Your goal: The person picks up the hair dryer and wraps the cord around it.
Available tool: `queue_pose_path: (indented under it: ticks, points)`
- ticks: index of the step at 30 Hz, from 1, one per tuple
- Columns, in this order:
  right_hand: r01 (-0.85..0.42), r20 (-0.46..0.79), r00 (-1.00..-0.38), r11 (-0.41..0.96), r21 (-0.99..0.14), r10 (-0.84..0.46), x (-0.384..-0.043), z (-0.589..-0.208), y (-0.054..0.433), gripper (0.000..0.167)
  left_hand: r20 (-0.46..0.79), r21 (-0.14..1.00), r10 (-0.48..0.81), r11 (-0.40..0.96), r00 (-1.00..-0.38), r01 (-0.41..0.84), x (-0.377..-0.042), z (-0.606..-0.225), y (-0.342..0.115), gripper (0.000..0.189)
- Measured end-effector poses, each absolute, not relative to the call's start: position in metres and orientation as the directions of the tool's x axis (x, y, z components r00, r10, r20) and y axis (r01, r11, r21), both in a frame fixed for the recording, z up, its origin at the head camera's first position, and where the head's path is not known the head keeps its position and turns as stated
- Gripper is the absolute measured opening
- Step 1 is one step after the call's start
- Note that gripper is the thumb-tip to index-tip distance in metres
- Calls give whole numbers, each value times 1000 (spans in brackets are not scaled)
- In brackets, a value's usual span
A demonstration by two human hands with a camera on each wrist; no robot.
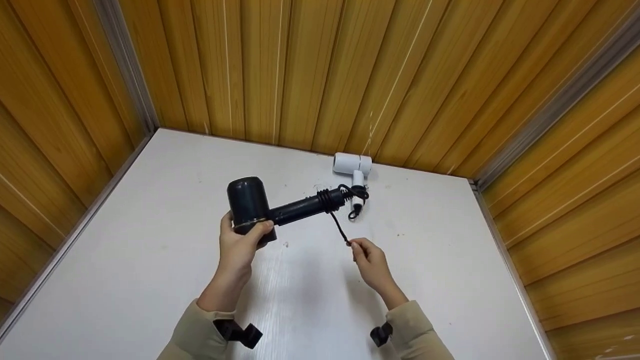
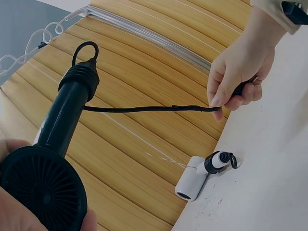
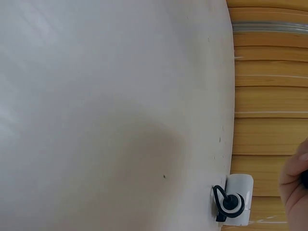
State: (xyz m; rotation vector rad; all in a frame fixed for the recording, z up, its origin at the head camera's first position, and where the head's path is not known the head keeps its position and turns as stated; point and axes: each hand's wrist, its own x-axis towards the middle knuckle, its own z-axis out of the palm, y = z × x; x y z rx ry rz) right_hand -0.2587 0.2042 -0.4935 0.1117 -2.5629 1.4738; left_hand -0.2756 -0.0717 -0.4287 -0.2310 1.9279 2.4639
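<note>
My left hand (image 1: 237, 247) grips a black hair dryer (image 1: 300, 209) round its barrel, thumb across the lower end. Its handle points right, held up over the white table. Black cord (image 1: 340, 229) is wound in several turns near the handle's end, and a free length runs down from there to my right hand (image 1: 371, 262). Thumb and fingertips of that hand pinch the cord. In the left wrist view this stretch looks nearly straight, and a black piece (image 2: 243, 87) shows inside the curled right fingers. The dryer's round vented end (image 2: 44, 192) faces that camera.
A white hair dryer (image 1: 352, 164) lies at the table's back edge, its black cord (image 3: 222, 199) wrapped on the handle. Wood-look panel walls (image 1: 310, 70) enclose the white table (image 1: 165, 225) at the back and sides. A coiled white cable (image 2: 47, 33) hangs beyond the panels.
</note>
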Motion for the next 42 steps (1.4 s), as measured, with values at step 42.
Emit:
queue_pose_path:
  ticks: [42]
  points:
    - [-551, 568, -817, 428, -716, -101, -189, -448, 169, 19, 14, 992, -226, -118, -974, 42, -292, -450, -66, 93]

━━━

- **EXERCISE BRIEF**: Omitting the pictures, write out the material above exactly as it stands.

- **TASK SOLUTION**:
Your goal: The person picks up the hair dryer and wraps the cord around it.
Available tool: `queue_pose_path: (indented under it: ticks, points)`
- ticks: index of the step at 30 Hz, from 1, one per tuple
- Columns, in this order:
  right_hand: r01 (-0.85..0.42), r20 (-0.46..0.79), r00 (-1.00..-0.38), r11 (-0.41..0.96), r21 (-0.99..0.14), r10 (-0.84..0.46), x (-0.384..-0.043), z (-0.589..-0.208), y (-0.054..0.433), gripper (0.000..0.167)
  left_hand: r20 (-0.46..0.79), r21 (-0.14..1.00), r10 (-0.48..0.81), r11 (-0.40..0.96), r00 (-1.00..-0.38), r01 (-0.41..0.84), x (-0.377..-0.042), z (-0.606..-0.225), y (-0.342..0.115), gripper (0.000..0.189)
- Measured end-effector poses, each absolute, not relative to the call's start: position in metres and orientation as the directions of the tool's x axis (x, y, z components r00, r10, r20) and y axis (r01, r11, r21), both in a frame fixed for the recording, z up, its origin at the head camera's first position, and where the head's path is not known the head keeps its position and turns as stated
- Gripper is the absolute measured opening
- Step 1 is one step after the call's start
- Note that gripper is the thumb-tip to index-tip distance in metres
- Calls give whole numbers, each value times 1000 (spans in brackets are not scaled)
- In brackets, a value's usual span
A demonstration by two human hands with a camera on each wrist; no robot.
State: (xyz m; rotation vector rad; all in a frame fixed for the recording, z up, its origin at the head camera's first position, and where the head's path is not known the head keeps its position and turns as stated; point and axes: each hand's wrist, its own x-axis towards the middle knuckle, its own z-axis out of the palm, y = z × x; x y z rx ry rz) right_hand -0.2587 0.2042 -0.4935 0.1117 -2.5629 1.4738; left_hand -0.2756 -0.0717 -0.4287 -0.2310 1.9279 2.4639
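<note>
My left hand (image 1: 237, 247) grips a black hair dryer (image 1: 300, 209) round its barrel, thumb across the lower end. Its handle points right, held up over the white table. Black cord (image 1: 340, 229) is wound in several turns near the handle's end, and a free length runs down from there to my right hand (image 1: 371, 262). Thumb and fingertips of that hand pinch the cord. In the left wrist view this stretch looks nearly straight, and a black piece (image 2: 243, 87) shows inside the curled right fingers. The dryer's round vented end (image 2: 44, 192) faces that camera.
A white hair dryer (image 1: 352, 164) lies at the table's back edge, its black cord (image 3: 222, 199) wrapped on the handle. Wood-look panel walls (image 1: 310, 70) enclose the white table (image 1: 165, 225) at the back and sides. A coiled white cable (image 2: 47, 33) hangs beyond the panels.
</note>
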Motion for the next 42 steps (1.4 s), as measured, with values at step 42.
Emit:
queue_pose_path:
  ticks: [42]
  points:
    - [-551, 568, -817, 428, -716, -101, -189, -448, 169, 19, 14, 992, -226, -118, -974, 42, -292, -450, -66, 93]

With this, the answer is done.